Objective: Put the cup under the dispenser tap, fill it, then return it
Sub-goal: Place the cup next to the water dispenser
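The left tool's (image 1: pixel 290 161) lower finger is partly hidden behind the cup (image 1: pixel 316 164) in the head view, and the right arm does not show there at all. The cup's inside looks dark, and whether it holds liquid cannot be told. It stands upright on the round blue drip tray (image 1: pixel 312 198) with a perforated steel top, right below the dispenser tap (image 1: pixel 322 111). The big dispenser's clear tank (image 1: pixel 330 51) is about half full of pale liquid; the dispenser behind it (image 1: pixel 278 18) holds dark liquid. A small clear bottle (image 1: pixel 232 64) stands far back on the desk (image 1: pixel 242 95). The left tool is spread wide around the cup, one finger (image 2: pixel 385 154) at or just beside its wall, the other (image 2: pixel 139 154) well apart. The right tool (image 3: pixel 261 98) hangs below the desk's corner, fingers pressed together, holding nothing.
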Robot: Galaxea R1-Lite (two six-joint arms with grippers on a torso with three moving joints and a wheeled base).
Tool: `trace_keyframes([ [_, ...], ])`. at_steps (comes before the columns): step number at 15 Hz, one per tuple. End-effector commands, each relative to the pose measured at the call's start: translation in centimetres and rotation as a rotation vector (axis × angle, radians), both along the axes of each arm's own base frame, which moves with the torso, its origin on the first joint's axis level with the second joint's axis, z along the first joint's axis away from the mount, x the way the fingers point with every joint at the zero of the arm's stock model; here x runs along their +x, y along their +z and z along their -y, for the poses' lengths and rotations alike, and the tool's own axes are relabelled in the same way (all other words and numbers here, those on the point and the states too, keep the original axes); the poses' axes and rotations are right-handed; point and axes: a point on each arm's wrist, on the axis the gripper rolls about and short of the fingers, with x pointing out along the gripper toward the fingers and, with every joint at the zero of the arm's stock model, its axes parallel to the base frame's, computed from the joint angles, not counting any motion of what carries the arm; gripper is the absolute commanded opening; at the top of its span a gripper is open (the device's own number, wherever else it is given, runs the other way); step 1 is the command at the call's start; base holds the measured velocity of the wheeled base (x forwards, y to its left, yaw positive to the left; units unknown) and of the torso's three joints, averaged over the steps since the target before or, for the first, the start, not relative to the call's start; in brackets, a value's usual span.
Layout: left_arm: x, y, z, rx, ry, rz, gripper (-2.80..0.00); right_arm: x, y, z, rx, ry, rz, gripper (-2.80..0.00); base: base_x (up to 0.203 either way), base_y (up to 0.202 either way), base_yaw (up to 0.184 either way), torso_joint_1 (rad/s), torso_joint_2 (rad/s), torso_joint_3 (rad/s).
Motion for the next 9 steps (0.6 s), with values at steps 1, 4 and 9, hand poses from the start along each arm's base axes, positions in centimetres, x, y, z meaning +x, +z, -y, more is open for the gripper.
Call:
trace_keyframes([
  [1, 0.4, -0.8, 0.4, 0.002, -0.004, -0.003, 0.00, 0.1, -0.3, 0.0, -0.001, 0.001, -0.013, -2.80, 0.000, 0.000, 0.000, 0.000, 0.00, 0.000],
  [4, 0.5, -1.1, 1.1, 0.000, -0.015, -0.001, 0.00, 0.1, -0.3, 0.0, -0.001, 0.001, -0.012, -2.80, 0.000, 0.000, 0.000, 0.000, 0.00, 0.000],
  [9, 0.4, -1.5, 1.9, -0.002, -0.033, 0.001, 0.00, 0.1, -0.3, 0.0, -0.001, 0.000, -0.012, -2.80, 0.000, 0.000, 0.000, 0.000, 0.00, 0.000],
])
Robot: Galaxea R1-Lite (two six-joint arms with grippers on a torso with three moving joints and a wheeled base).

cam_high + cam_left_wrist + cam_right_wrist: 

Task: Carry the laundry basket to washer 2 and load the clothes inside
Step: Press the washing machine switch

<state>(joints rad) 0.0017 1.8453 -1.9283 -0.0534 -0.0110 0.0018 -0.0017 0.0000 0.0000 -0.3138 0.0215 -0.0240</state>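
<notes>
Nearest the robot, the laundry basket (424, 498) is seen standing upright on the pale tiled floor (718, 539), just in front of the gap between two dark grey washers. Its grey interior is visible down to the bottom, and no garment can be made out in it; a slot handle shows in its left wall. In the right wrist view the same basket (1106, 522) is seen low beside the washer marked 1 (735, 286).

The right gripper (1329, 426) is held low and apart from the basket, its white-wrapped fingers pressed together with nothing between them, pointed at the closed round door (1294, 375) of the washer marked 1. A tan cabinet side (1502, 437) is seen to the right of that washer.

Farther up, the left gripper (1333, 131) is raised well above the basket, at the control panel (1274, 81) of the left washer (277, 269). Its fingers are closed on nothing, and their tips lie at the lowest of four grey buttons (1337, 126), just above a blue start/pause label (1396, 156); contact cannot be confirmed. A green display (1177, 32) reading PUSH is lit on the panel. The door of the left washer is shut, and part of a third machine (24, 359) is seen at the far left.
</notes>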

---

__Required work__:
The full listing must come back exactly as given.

__Exercise output__:
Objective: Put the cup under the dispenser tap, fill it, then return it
Sub-goal: Place the cup next to the water dispenser
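The left tool's (image 1: pixel 290 161) lower finger is partly hidden behind the cup (image 1: pixel 316 164) in the head view, and the right arm does not show there at all. The cup's inside looks dark, and whether it holds liquid cannot be told. It stands upright on the round blue drip tray (image 1: pixel 312 198) with a perforated steel top, right below the dispenser tap (image 1: pixel 322 111). The big dispenser's clear tank (image 1: pixel 330 51) is about half full of pale liquid; the dispenser behind it (image 1: pixel 278 18) holds dark liquid. A small clear bottle (image 1: pixel 232 64) stands far back on the desk (image 1: pixel 242 95). The left tool is spread wide around the cup, one finger (image 2: pixel 385 154) at or just beside its wall, the other (image 2: pixel 139 154) well apart. The right tool (image 3: pixel 261 98) hangs below the desk's corner, fingers pressed together, holding nothing.
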Robot: Galaxea R1-Lite (two six-joint arms with grippers on a torso with three moving joints and a wheeled base).
Tool: `trace_keyframes([ [_, ...], ])`. at_steps (comes before the columns): step number at 15 Hz, one per tuple. End-effector commands, each relative to the pose measured at the call's start: translation in centimetres and rotation as a rotation vector (axis × angle, radians), both along the axes of each arm's own base frame, which moves with the torso, its origin on the first joint's axis level with the second joint's axis, z along the first joint's axis away from the mount, x the way the fingers point with every joint at the zero of the arm's stock model; here x runs along their +x, y along their +z and z along their -y, for the poses' lengths and rotations alike, and the tool's own axes are relabelled in the same way (all other words and numbers here, those on the point and the states too, keep the original axes); the poses' axes and rotations are right-handed; point and axes: a point on each arm's wrist, on the axis the gripper rolls about and short of the fingers, with x pointing out along the gripper toward the fingers and, with every joint at the zero of the arm's stock model, its axes parallel to the base frame's, computed from the joint angles, not counting any motion of what carries the arm; gripper is the absolute commanded opening; at the top of its span a gripper is open (the device's own number, wherever else it is given, runs the other way); step 1 is the command at the call's start; base holds the measured velocity of the wheeled base (x forwards, y to its left, yaw positive to the left; units unknown) and of the torso's three joints, averaged over the steps since the target before or, for the first, the start, not relative to the call's start; in brackets, a value's usual span.
Layout: left_arm: x, y, z, rx, ry, rz, gripper (-2.80..0.00); right_arm: x, y, z, rx, ry, rz, gripper (-2.80..0.00); base: base_x (up to 0.203 either way), base_y (up to 0.202 either way), base_yaw (up to 0.184 either way), torso_joint_1 (rad/s), torso_joint_2 (rad/s), torso_joint_3 (rad/s).
Motion for the next 9 steps (0.6 s), with values at steps 1, 4 and 9, hand poses from the start along each arm's base axes, positions in centimetres, x, y, z meaning +x, +z, -y, more is open for the gripper.
Call:
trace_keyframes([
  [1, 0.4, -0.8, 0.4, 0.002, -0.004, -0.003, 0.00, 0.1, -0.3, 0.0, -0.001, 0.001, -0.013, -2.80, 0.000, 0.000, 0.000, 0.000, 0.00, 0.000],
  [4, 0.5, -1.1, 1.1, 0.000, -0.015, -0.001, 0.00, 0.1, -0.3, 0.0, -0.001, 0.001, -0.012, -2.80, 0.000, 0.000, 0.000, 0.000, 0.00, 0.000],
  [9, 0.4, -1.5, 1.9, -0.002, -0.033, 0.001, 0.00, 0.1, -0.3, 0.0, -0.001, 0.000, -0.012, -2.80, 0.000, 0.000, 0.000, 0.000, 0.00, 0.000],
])
Robot: Galaxea R1-Lite (two six-joint arms with grippers on a torso with three moving joints and a wheeled base).

cam_high + cam_left_wrist + cam_right_wrist: 

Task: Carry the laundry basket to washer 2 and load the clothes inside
Step: Press the washing machine switch

<state>(joints rad) 0.0017 1.8453 -1.9283 -0.0534 -0.0110 0.0018 -0.0017 0.0000 0.0000 -0.3138 0.0215 -0.0240</state>
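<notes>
Nearest the robot, the laundry basket (424, 498) is seen standing upright on the pale tiled floor (718, 539), just in front of the gap between two dark grey washers. Its grey interior is visible down to the bottom, and no garment can be made out in it; a slot handle shows in its left wall. In the right wrist view the same basket (1106, 522) is seen low beside the washer marked 1 (735, 286).

The right gripper (1329, 426) is held low and apart from the basket, its white-wrapped fingers pressed together with nothing between them, pointed at the closed round door (1294, 375) of the washer marked 1. A tan cabinet side (1502, 437) is seen to the right of that washer.

Farther up, the left gripper (1333, 131) is raised well above the basket, at the control panel (1274, 81) of the left washer (277, 269). Its fingers are closed on nothing, and their tips lie at the lowest of four grey buttons (1337, 126), just above a blue start/pause label (1396, 156); contact cannot be confirmed. A green display (1177, 32) reading PUSH is lit on the panel. The door of the left washer is shut, and part of a third machine (24, 359) is seen at the far left.
</notes>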

For this exercise, the answer is now complete.